== SUPPLIED MATERIAL ==
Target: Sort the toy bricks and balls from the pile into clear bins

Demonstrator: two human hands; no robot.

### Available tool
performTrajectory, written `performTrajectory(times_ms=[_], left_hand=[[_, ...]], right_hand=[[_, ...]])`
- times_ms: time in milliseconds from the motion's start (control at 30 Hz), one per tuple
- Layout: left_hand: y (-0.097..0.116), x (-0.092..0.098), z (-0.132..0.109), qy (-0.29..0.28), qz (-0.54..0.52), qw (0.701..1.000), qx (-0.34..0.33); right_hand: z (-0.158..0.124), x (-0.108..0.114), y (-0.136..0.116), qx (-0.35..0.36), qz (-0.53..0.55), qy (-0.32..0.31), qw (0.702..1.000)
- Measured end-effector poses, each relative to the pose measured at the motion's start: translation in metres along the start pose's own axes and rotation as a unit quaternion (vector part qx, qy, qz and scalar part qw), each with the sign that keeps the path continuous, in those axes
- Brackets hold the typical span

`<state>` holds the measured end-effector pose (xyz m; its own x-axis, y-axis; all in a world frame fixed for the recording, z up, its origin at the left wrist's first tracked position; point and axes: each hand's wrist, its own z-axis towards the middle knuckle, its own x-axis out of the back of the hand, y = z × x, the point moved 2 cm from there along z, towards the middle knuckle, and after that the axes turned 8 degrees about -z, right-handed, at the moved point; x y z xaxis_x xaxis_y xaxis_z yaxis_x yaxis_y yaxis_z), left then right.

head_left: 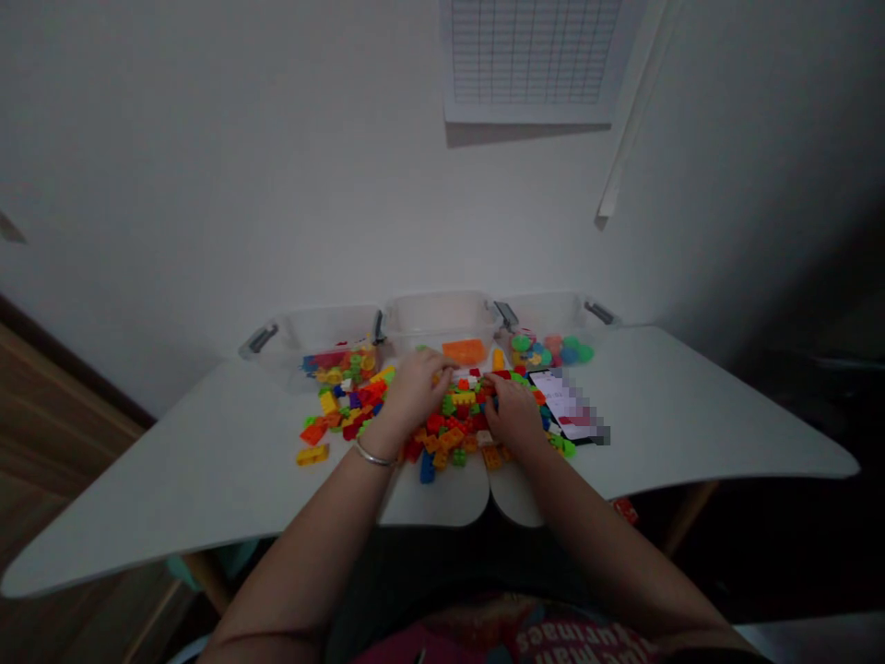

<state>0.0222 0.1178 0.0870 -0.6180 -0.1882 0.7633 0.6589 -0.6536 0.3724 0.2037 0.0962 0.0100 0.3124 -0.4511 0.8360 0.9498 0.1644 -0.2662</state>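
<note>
Lying long axis sideways: brick pile [456, 426] | at it: left hand [415, 387], right hand [515, 412] | each grip: cannot tell

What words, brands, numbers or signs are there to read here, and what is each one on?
"man": seems to end the upper line on the shirt; its start is unclear.
"rinaes": seems to end the line below; its start is unclear too.
Phone: screen marks too blurred and pixelated to read.
Wall sheet: a printed grid; no readable writing.
Toy bricks: no lettering I can make out.
</note>
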Motion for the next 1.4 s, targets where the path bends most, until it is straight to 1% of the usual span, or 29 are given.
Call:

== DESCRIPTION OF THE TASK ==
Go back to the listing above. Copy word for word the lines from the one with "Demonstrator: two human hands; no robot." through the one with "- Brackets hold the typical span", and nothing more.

== EXPECTED ANSWER ==
Demonstrator: two human hands; no robot.

### Available tool
performTrajectory, written `performTrajectory(times_ms=[_], left_hand=[[_, ...]], right_hand=[[_, ...]])`
- times_ms: time in milliseconds from the motion's start (control at 30 Hz), one per tuple
- Layout: left_hand: y (-0.097..0.116), x (-0.092..0.098), z (-0.132..0.109), qy (-0.29..0.28), qz (-0.54..0.52), qw (0.701..1.000), qx (-0.34..0.33); right_hand: z (-0.158..0.124), x (-0.108..0.114), y (-0.136..0.116), qx (-0.35..0.36), qz (-0.53..0.55), qy (-0.32..0.31), qw (0.702..1.000)
- Measured end-effector poses, each relative to the pose measured at the motion's start: translation in metres along the start pose's own axes and rotation as a unit quaternion (vector part qx, qy, qz and scalar part qw), each with the sign that keeps the path continuous, in those axes
- Brackets hold the typical span

This answer has no further content.